• Exercise instructions:
Report each line of the records where "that" occurs.

• Data section:
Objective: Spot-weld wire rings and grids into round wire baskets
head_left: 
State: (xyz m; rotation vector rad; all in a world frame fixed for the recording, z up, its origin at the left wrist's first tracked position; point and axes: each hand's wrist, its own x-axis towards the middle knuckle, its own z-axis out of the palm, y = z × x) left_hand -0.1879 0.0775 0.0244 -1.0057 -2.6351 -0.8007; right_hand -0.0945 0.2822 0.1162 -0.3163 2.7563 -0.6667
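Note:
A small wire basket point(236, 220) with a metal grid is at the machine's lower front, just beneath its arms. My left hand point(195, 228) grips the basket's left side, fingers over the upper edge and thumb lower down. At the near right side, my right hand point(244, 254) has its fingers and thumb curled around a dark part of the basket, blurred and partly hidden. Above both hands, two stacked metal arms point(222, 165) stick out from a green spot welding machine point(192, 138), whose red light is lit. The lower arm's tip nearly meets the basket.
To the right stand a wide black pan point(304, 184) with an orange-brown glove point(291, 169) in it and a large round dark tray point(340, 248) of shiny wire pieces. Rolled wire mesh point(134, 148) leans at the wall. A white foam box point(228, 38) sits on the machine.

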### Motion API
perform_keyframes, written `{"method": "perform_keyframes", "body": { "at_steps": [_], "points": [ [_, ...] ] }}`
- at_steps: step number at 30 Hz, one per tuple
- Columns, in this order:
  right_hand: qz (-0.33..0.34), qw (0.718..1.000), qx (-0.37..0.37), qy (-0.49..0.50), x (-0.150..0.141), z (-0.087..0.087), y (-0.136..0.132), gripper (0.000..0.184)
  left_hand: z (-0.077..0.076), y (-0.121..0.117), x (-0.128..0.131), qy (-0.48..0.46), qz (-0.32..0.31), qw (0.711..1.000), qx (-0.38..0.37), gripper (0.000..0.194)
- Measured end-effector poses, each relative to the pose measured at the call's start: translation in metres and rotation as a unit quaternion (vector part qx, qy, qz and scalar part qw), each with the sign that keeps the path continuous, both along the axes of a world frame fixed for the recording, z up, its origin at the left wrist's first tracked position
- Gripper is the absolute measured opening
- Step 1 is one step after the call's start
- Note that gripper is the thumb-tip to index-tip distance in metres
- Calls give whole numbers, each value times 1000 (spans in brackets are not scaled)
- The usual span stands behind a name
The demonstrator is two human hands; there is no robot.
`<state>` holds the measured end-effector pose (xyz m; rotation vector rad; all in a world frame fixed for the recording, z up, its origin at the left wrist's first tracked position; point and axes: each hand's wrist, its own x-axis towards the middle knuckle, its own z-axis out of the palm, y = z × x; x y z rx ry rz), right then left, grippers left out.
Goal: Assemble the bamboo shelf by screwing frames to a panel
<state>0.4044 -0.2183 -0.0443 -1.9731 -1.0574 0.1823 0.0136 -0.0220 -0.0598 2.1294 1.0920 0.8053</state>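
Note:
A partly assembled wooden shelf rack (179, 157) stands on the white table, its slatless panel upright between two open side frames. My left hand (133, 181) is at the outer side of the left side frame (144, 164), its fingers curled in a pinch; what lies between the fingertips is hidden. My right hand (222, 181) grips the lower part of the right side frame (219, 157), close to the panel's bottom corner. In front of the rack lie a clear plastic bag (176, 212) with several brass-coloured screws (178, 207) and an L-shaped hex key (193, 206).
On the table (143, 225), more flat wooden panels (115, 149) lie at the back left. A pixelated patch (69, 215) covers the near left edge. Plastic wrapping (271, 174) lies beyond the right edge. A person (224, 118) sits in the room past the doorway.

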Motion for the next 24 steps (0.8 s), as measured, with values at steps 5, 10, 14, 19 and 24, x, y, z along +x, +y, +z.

• Solved exercise:
- Measured end-effector poses, each relative to the pose measured at the call's start: translation in metres and rotation as a unit quaternion (vector part qx, qy, qz and scalar part qw), each with the sign that keeps the path continuous, both along the axes of a world frame fixed for the recording, z up, its origin at the left wrist's first tracked position
- Note that gripper is the thumb-tip to index-tip distance in metres

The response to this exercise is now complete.